Il est évident que la volonté de maîtriser la dépense publique fait partie de ses objectifs. Il est frappant de constater que son augmentation au fil des ans a suivi l'augmentation du chômage : en 1975, elle représentait 43,4% du Produit intérieur brut ; en 1995, 53,5% ; avec 56,2% en 2016, la France en est même devenue la championne d'Europe  alors que le niveau dans la zone euro est de 47,7% et autour de 46% en Allemagne ! Même constat sur le déficit public, seule l'Espagne fait désormais moins bien que nous. Ce n'est pas mieux sur la dette qui ne cesse de progresser et a atteint 96% du PIB en 2016 alors que la moyenne de la zone euro est revenue à 89,2%. La France a vécu dans l'illusion de la dépense pour lutter contre le chômage et a échoué. Elle a mené une stratégie contraire à celle de tous ses voisins.

Tout a été fait pour maintenir la consommation comme moteur de la croissance, ce qui a conduit à sacrifier le secteur productif soumis à des prélèvements en permanente augmentation, à pénaliser notre investissement, à affaiblir gravement notre industrie dont la part dans le PIB s'est effondrée. Les contrats mirobolants que nous signons ne doivent pas masquer cette vérité, le poids de l'industrie dans le produit intérieur brut est aujourd'hui deux fois plus faible qu'en 1970. Il n'y pèse plus que 10% contre plus de 20% en Allemagne !
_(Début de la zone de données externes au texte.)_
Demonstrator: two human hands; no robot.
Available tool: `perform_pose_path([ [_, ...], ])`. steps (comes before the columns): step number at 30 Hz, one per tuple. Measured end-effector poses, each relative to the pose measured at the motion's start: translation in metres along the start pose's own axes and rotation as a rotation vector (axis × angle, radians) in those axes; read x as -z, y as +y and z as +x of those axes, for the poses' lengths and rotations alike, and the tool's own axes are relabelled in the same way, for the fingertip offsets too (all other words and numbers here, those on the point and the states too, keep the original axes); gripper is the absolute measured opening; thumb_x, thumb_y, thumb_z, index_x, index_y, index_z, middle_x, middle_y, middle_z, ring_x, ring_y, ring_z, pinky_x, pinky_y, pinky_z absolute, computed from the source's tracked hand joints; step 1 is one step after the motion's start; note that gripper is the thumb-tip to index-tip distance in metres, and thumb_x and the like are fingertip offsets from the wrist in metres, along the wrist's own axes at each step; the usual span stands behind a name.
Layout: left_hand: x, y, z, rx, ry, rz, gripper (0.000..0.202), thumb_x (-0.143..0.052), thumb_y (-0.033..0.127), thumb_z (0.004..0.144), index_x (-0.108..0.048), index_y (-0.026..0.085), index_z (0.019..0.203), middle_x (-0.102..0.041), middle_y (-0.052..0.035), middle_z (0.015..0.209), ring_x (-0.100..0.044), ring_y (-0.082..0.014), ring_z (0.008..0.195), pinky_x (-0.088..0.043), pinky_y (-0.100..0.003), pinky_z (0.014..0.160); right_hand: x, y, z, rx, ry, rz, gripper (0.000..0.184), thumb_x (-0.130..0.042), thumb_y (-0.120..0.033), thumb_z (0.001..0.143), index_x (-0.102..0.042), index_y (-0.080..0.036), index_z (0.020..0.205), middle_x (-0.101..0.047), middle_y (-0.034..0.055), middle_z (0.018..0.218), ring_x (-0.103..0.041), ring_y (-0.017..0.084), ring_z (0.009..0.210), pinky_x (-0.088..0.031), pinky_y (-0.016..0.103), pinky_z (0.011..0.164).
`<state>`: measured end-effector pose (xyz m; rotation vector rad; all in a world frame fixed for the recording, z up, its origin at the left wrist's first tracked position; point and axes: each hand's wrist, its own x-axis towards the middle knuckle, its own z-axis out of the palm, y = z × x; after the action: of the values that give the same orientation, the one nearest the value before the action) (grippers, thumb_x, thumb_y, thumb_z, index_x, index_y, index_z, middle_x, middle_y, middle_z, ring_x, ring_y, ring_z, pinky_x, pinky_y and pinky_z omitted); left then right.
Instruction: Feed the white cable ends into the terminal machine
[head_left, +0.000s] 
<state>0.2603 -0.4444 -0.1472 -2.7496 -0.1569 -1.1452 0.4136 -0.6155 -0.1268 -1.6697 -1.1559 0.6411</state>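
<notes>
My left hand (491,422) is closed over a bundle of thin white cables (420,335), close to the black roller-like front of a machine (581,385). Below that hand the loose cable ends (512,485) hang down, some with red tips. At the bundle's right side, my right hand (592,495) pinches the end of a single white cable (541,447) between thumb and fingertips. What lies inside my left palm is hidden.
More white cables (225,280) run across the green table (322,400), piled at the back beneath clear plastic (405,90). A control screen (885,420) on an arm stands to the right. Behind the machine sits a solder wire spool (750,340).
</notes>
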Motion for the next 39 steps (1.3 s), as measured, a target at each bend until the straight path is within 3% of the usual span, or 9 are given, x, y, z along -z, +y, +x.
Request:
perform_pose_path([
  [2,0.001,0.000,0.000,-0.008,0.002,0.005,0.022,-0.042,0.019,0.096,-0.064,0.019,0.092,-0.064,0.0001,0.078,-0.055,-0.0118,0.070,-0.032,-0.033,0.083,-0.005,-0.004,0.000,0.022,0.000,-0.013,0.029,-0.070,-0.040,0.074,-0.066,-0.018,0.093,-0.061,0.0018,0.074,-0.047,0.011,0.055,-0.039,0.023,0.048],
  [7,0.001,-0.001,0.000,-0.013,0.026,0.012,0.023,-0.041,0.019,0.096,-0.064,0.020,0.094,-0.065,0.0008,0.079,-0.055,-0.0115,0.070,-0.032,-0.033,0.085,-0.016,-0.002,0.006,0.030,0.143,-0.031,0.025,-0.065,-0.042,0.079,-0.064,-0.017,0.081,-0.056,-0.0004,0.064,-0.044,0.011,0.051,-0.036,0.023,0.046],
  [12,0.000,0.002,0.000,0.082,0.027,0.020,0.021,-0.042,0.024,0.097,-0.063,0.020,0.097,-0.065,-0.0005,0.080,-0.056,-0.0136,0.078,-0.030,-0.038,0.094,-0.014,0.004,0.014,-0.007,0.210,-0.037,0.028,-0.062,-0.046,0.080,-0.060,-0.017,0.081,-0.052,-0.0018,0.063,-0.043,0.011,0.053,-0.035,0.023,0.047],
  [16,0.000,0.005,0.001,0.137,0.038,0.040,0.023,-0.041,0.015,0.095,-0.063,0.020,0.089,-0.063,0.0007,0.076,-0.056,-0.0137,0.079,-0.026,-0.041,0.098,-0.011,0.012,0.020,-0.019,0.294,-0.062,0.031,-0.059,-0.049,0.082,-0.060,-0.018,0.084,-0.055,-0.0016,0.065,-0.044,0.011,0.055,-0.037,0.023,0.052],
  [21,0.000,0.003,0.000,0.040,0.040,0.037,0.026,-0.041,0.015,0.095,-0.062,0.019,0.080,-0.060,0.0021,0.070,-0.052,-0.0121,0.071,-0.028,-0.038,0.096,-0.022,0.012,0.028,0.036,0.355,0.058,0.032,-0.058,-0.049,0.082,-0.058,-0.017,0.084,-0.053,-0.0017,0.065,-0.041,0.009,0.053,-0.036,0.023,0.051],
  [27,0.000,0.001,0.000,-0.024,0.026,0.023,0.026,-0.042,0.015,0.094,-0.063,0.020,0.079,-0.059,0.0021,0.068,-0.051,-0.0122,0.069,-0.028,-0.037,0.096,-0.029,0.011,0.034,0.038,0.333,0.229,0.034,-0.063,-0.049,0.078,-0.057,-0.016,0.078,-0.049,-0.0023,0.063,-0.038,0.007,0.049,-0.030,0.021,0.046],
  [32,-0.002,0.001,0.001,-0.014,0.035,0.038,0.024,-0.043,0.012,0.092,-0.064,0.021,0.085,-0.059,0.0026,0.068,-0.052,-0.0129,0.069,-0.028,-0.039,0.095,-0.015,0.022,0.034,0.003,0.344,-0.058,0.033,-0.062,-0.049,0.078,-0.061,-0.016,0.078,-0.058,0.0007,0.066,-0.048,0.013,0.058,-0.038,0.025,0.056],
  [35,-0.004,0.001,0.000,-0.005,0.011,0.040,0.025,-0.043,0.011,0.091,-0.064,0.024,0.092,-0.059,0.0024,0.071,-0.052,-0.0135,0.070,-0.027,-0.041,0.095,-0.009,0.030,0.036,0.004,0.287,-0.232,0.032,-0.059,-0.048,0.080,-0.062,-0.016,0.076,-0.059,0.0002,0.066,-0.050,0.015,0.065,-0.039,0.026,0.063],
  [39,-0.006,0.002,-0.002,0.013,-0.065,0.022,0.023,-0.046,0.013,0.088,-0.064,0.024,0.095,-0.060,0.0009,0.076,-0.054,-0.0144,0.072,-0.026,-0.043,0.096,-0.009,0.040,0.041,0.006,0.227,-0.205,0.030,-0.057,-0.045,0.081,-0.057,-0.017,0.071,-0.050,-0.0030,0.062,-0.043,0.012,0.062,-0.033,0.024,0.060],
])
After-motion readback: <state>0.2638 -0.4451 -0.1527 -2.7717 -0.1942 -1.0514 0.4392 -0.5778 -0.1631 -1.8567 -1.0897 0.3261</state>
Emmanuel Macron a fait de toute évidence ce diagnostic mais il reste à savoir si les mesures qu'il prend sont à la hauteur de l'enjeu. Son budget 2018, en tout cas, n'a pas complètement convaincu la commission européenne qui juge que les efforts sur les déficits, la dépense publique et l'endettement ne sont sans doute pas suffisants. Certes, Bruxelles ne détient pas toute la vérité mais il est certain que pour enfin vaincre le chômage de masse il faut que l'Etat change de logiciel et ne se contente pas de le corriger en marchant. Un échec conduirait au pire.